* _What you should do_
Scan the material below for the string "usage". Report every line that has it.

* _Extracted information_

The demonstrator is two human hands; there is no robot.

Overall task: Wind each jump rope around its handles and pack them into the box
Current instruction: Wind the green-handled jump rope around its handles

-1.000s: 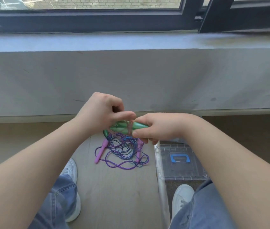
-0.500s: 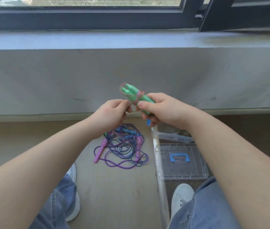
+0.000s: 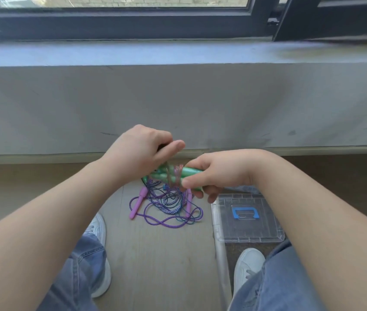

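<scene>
Green plastic handles (image 3: 189, 172), two laid side by side, lie crosswise in the right hand (image 3: 220, 173). Its grip is clenched round their right end, with the index finger along the top, the thumb on the near side and the other fingers curled underneath. A pale pink translucent rope (image 3: 178, 176) is wound in several turns round the handles, just left of that grip.

The left hand (image 3: 142, 151) sits just left of the right grip and a little above it, fingers curled and thumb stretched toward the right hand. A strand of the rope runs up from the handles into this grip, which pinches it, though the contact itself is hidden under the hand.

Below both grips, on the wooden floor (image 3: 160, 265), lies a loose tangle of ropes (image 3: 169, 205), purple and blue-white patterned. One pink handle (image 3: 137, 204) lies under the left grip, and another pink handle (image 3: 188, 199) is straight beneath the right thumb.

Right of the tangle and below the right grip, a clear lid (image 3: 249, 230) with a blue carrying loop (image 3: 244, 213) lies flat. Only a sliver of the clear box (image 3: 243, 189) shows, just past the right wrist.

Nearest the camera are two white shoes (image 3: 98, 227) (image 3: 247, 263) and blue jeans (image 3: 81, 261).
</scene>
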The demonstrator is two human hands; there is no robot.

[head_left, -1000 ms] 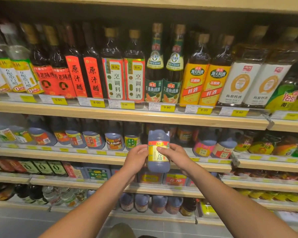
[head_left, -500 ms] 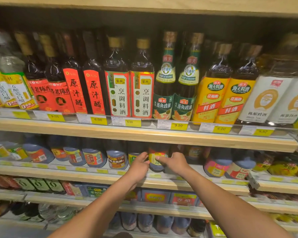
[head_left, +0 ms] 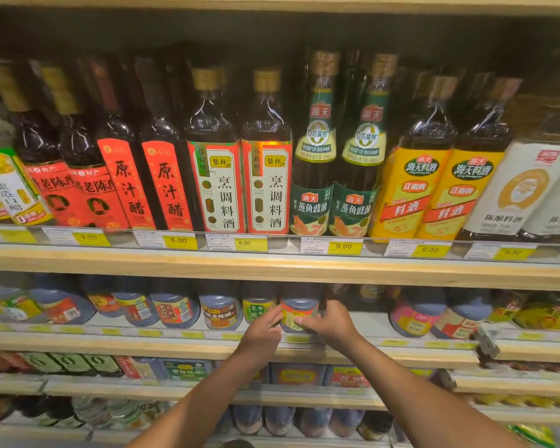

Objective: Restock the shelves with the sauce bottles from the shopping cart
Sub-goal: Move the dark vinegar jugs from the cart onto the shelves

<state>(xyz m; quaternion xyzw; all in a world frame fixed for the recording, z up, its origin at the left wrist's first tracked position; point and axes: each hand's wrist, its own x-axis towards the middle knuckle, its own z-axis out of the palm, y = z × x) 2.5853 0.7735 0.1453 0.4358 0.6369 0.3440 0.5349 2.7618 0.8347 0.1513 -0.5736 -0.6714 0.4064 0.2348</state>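
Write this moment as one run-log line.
dark jug on second shelf | left hand touches its side | right hand grips its front | not released

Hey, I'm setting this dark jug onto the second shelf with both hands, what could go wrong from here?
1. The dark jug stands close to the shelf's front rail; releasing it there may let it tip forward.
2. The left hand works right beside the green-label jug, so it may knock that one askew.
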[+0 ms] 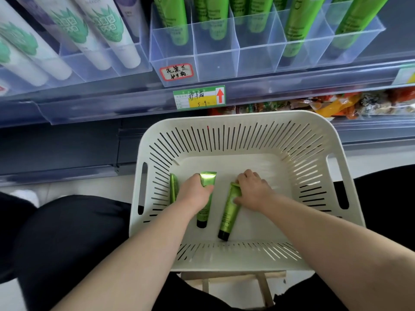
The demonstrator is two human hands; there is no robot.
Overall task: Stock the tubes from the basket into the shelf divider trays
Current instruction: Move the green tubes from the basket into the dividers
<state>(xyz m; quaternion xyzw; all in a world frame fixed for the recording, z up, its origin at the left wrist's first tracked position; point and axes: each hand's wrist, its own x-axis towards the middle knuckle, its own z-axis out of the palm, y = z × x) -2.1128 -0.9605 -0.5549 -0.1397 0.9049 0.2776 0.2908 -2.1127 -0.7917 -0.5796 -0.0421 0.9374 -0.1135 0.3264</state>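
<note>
Three green tubes lie on the floor of the white basket [224, 117]. The left hand [195, 192] curls round the middle tube [202, 217] near its flat crimped end. The right hand [253, 191] grasps the right tube [227, 219] at its upper half, though how far the fingers close underneath is hard to tell. A third tube [173, 189] leans at the left wall, untouched. They look light, glossy and squeezable, so probably slippery and best held round the mid-body. The basket's tall slotted walls call for a straight lift. The clear divider tray [215, 63] above has open front cells, with standing tubes behind
</note>
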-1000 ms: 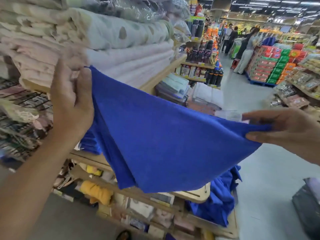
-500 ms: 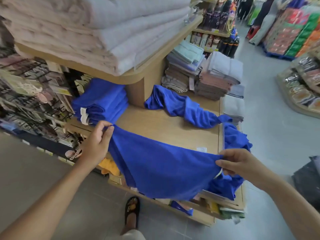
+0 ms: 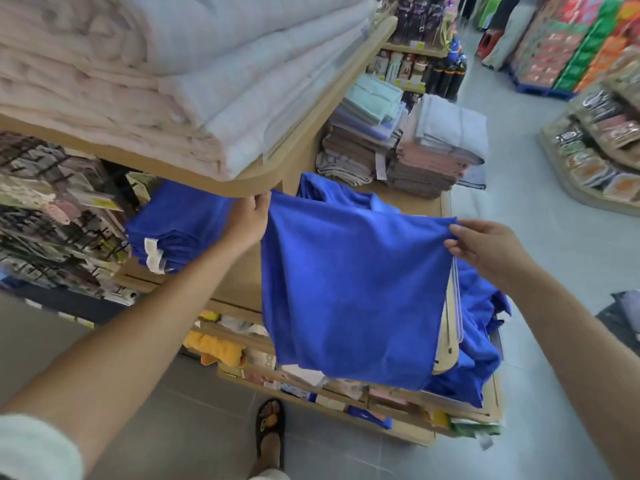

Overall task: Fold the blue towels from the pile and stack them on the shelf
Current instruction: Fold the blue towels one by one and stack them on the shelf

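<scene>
Upper left of frame: thick folded bedding (image 3: pixel 173 81), pale pink and white, stacked on an upper shelf board (image 3: pixel 249 190) with a rounded edge. Far left, below it: a rack of small packaged goods (image 3: pixel 52 209), blurred. Just right of the rack, under the upper board: a stack of folded blue towels (image 3: pixel 176 226) on the wooden shelf (image 3: pixel 242 282), a white label showing at its near edge. Left hand (image 3: pixel 251 220), centre-left, just below the upper board's edge: fingers curled round the top left corner of a blue towel (image 3: pixel 353 289), grasping it. The towel hangs spread between both hands in the centre of the frame, top edge roughly level, lower edge dropping in front of the shelf's near edge and the lower tiers. Below it, lower centre: a yellow cloth item (image 3: pixel 214 348) on a lower tier, and a sandalled foot (image 3: pixel 270 431) on the grey floor (image 3: pixel 554 237). Behind the towel's top edge: part of a loose blue towel (image 3: pixel 332 192) lying crumpled on the shelf. Upper centre-right: stacks of folded towels in grey, pink and brown (image 3: pixel 426 161) at the far end of the shelf. Right hand (image 3: pixel 485 247), centre-right: thumb and fingers pinch the towel's top right corner. Under that hand: the pile of unfolded blue towels (image 3: pixel 481 341), spilling over the shelf's right end. Far right: store displays, blurred.
</scene>
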`<state>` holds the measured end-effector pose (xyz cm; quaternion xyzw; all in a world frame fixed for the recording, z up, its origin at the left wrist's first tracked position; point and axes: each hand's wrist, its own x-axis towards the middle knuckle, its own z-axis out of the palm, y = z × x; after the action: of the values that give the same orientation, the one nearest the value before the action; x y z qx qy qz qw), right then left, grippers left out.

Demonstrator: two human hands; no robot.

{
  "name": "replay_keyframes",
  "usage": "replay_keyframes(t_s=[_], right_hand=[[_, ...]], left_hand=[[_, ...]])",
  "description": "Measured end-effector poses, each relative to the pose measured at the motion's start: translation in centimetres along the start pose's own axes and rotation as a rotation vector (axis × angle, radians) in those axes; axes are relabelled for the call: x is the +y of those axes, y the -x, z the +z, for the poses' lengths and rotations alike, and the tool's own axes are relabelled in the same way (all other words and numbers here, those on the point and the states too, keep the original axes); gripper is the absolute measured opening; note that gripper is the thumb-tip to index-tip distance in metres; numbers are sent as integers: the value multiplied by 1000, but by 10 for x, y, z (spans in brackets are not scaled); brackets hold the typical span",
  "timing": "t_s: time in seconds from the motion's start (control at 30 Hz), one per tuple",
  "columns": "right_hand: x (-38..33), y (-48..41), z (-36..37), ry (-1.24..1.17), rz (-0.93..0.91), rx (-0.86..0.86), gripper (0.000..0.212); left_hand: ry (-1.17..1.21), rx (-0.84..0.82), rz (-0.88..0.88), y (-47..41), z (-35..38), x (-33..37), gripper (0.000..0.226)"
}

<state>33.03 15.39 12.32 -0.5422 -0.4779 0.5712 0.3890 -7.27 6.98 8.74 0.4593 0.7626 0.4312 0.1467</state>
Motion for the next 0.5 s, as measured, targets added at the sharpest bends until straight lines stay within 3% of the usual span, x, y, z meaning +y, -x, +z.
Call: replay_keyframes(t_s=[0.13,0.23,0.33,0.5], right_hand=[[19,-45,22,-47,65,95,27],[46,-51,35,94,76,186,46],[82,-16,45,444,-174,234,49],[149,74,58,884,-531,-65,41]], left_hand=[[-37,-97,-94,-35,46,-5,31],[-66,-202,-120,-28,65,-19,27],[-16,-160,-39,11,55,-36,25],[74,-24,16,136,15,-72,7]])
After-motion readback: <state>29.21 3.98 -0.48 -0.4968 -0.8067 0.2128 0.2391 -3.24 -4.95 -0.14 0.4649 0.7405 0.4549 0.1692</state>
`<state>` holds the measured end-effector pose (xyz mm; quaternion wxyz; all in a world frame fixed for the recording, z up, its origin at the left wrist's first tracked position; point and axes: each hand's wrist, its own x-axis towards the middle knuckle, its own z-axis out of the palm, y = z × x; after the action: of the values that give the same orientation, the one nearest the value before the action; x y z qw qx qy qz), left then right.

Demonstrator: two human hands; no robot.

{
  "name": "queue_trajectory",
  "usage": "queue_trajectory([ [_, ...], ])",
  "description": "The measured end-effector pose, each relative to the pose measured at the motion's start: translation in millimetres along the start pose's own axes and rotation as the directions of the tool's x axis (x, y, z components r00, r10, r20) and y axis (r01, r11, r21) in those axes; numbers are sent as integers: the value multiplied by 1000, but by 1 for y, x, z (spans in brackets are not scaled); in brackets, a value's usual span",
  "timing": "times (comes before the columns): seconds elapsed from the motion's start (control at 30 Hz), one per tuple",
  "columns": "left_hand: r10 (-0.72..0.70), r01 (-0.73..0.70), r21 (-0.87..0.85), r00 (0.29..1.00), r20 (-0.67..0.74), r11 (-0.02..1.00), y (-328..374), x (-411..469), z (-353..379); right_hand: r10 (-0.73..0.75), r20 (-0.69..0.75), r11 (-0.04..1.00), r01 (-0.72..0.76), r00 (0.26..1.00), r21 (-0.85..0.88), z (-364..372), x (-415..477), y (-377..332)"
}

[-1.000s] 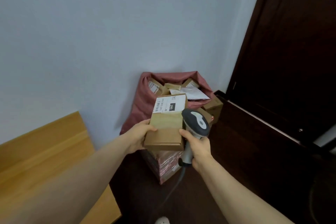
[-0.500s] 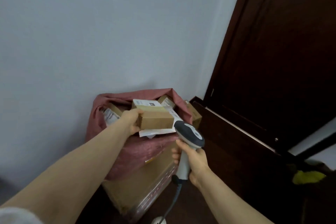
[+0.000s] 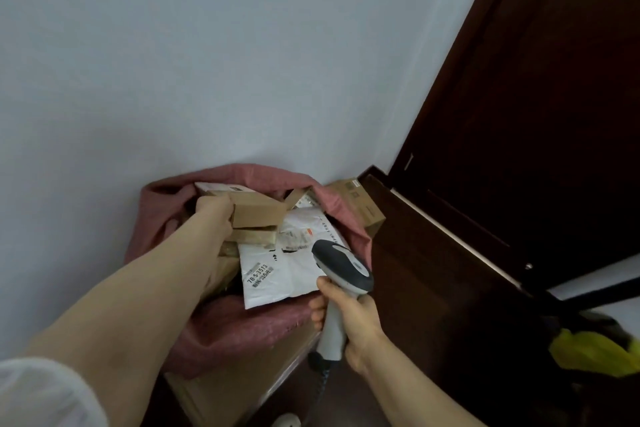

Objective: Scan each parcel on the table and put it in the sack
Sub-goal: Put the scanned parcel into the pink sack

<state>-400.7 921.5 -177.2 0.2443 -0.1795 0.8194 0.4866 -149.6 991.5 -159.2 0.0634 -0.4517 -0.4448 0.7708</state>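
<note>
The wall point(image 3: 242, 62) closes the far side, and the sack point(image 3: 235, 322) stands hard against it. A dark door point(image 3: 536, 114) and its frame close the right side, near the sack's right rim. A brown box point(image 3: 360, 201) is wedged between that rim and the frame. Open room lies only on the near side, where both arms enter.

The sack is pink, and its mouth gapes toward the viewer. Its near rim sags over a large carton point(image 3: 242, 381) below. The mouth is crowded. A white mailer point(image 3: 287, 263) lies flat across the right half, its lower edge at the near rim.

The parcel point(image 3: 258, 213) is a small cardboard box inside the sack's mouth, on the far left side, directly above other cardboard packages. Whether it touches them cannot be told. Its long axis runs left to right, roughly parallel to the wall. Its free end points toward the door.

The left hand point(image 3: 214, 215) grips the parcel's left end; its fingers are hidden behind the parcel, so their spread cannot be told. The right hand point(image 3: 356, 326) wraps its fingers, pressed together, round the handle of the scanner point(image 3: 341, 267). The handle is upright, and the head points up and left over the mailer.
</note>
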Motion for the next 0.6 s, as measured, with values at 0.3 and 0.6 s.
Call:
queue_trajectory([
  [0.3,138,-154,-126,983,-123,980,-34,-26,-21,9,137,998,0,991,-66,3,-22,11],
  [0.6,213,-188,178,968,-133,966,-172,-174,-144,124,427,986,-61,896,-156,26,-121,93],
])
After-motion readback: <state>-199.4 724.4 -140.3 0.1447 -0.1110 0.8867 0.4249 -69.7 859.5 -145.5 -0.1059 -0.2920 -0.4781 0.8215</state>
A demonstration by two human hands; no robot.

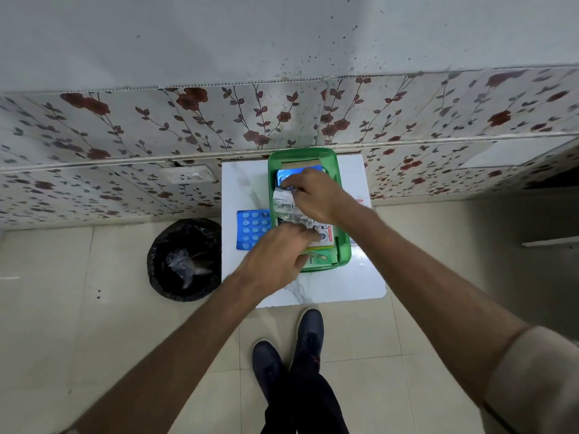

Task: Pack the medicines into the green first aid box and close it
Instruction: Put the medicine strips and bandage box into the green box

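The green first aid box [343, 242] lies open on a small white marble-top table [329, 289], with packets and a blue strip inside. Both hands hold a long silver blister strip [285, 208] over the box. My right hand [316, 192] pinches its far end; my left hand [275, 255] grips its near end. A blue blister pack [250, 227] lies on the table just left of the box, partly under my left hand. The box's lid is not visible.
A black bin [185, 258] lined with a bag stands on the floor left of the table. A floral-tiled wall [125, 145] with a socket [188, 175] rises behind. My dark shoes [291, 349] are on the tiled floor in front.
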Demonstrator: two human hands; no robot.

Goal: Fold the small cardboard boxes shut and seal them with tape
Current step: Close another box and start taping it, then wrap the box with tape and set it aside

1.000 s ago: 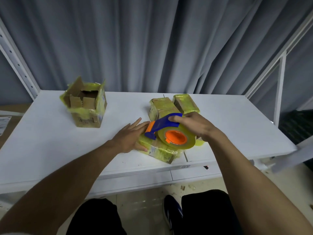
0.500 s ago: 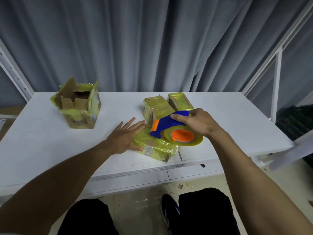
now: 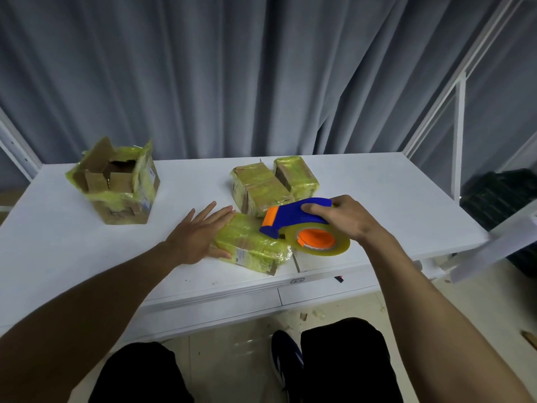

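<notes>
A small cardboard box wrapped in yellowish tape (image 3: 252,247) lies flat near the table's front edge. My left hand (image 3: 197,237) rests against its left side with fingers straight and spread. My right hand (image 3: 345,219) grips a blue and orange tape dispenser (image 3: 293,216) with a clear tape roll (image 3: 318,242), held over the box's right end. Two more taped boxes (image 3: 263,187) (image 3: 295,175) lie side by side behind it. An open box (image 3: 116,184) with raised flaps stands at the back left.
The white table (image 3: 377,199) ends at a grey curtain (image 3: 261,82). White metal frame posts (image 3: 459,135) stand at the right, another at the far left. A white panel (image 3: 499,242) juts in at the right edge. My legs and a shoe show below.
My right hand has drawn the dispenser to the right, off the box's middle toward its right end. My left hand's fingers have spread and stayed at the box's left side.
</notes>
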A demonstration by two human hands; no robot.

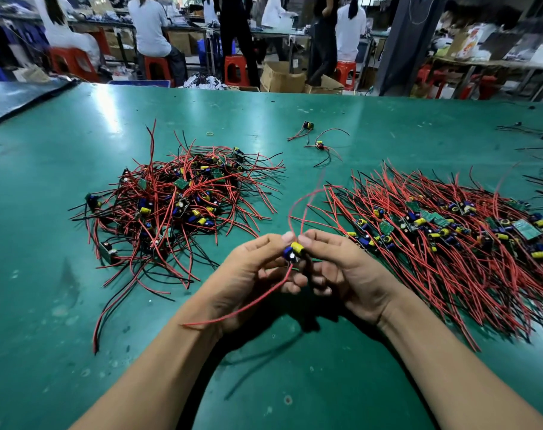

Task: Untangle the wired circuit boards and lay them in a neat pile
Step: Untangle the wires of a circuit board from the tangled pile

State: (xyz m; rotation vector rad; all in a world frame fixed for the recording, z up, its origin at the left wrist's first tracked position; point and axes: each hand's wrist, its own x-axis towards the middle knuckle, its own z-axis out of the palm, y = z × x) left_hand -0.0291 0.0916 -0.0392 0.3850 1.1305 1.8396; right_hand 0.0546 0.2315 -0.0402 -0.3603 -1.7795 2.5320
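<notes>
Green table mat (62, 305), head view.

Left: tangled heap of wired circuit boards (170, 206). Red and black leads cross in all directions, and small green boards with yellow and blue capacitors are mixed through them. A few leads stray off the near edge of the heap onto the mat.

Far centre: yellow rubber band (210, 133) lying flat. Right of it are two loose boards (313, 135), apart from both piles.

Near centre: left hand (248, 274) and right hand (350, 274) are raised above the mat, fingertips meeting. Both pinch a single wired circuit board (293, 251) between thumb and forefinger, with the remaining fingers curled under. Yellow and blue capacitors are visible on it. One red lead (248, 305) trails from the board down across the left wrist. A second red lead (298, 200) loops upward, blurred.

Right: sorted pile (434, 237). Its boards lie in a rough band and the leads are combed roughly parallel, fanning away on both sides. Its near-left edge is just beside the right hand.

Background: red stools (236, 69), cardboard boxes (282, 77), and people seated at benches.
</notes>
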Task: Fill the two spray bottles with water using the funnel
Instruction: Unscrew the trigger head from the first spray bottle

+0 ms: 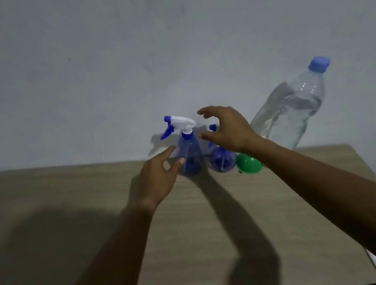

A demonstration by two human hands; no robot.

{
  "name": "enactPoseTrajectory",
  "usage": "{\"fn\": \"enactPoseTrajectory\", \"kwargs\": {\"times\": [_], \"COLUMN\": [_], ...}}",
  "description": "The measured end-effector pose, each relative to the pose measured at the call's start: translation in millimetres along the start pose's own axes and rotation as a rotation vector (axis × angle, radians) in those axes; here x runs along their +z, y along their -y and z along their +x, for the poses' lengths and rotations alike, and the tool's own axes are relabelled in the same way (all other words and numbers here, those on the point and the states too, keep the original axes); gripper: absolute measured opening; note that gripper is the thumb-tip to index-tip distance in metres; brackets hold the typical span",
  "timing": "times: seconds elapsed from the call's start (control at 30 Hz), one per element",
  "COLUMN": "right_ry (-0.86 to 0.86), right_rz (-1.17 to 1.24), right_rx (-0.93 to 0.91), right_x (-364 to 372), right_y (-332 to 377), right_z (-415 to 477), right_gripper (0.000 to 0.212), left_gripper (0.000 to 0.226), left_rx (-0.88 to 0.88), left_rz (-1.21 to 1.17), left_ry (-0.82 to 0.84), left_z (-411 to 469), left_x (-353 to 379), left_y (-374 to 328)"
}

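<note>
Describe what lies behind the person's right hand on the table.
Behind the right hand stands the second spray bottle: its blue body shows, its trigger head is mostly covered. The green funnel is partly hidden too.

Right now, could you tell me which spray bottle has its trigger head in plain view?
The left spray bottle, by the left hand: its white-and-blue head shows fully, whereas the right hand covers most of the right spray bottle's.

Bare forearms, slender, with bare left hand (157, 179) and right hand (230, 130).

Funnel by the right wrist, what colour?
Green; the funnel shows in the head view, partly behind the right hand.
</note>
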State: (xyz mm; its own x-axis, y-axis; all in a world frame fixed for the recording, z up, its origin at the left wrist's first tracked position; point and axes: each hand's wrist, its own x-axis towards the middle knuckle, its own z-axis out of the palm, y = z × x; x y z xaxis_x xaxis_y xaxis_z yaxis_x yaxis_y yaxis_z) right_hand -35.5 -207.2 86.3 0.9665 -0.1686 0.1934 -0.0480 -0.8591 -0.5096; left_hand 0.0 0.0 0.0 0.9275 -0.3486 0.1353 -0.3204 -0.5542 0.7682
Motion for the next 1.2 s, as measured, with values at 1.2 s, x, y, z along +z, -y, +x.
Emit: {"fn": "enactPoseTrajectory", "kwargs": {"times": [1.2], "right_ry": [0.207], "right_rz": [0.362], "right_rx": [-0.125], "right_x": [38], "right_y": [12], "right_z": [-114], "right_gripper": [0.024], "left_gripper": [0.057], "left_rx": [-0.164], "left_rz": [-0.433], "left_ry": [0.203], "left_z": [-115], "left_x": [6], "left_y": [1]}}
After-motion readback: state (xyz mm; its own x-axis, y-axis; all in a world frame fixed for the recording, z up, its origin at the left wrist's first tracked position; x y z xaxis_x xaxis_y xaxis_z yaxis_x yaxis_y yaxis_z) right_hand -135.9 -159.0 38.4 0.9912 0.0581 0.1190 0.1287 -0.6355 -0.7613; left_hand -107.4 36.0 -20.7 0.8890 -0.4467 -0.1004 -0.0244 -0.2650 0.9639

* _Exercise response_
  "usage": "replay_keyframes(t_s=[_], right_hand=[[_, ...]], left_hand=[[_, ...]])",
  "usage": "queue_trajectory([ [_, ...], ])",
  "usage": "{\"fn\": \"enactPoseTrajectory\", \"kwargs\": {\"times\": [_], \"COLUMN\": [_], ...}}",

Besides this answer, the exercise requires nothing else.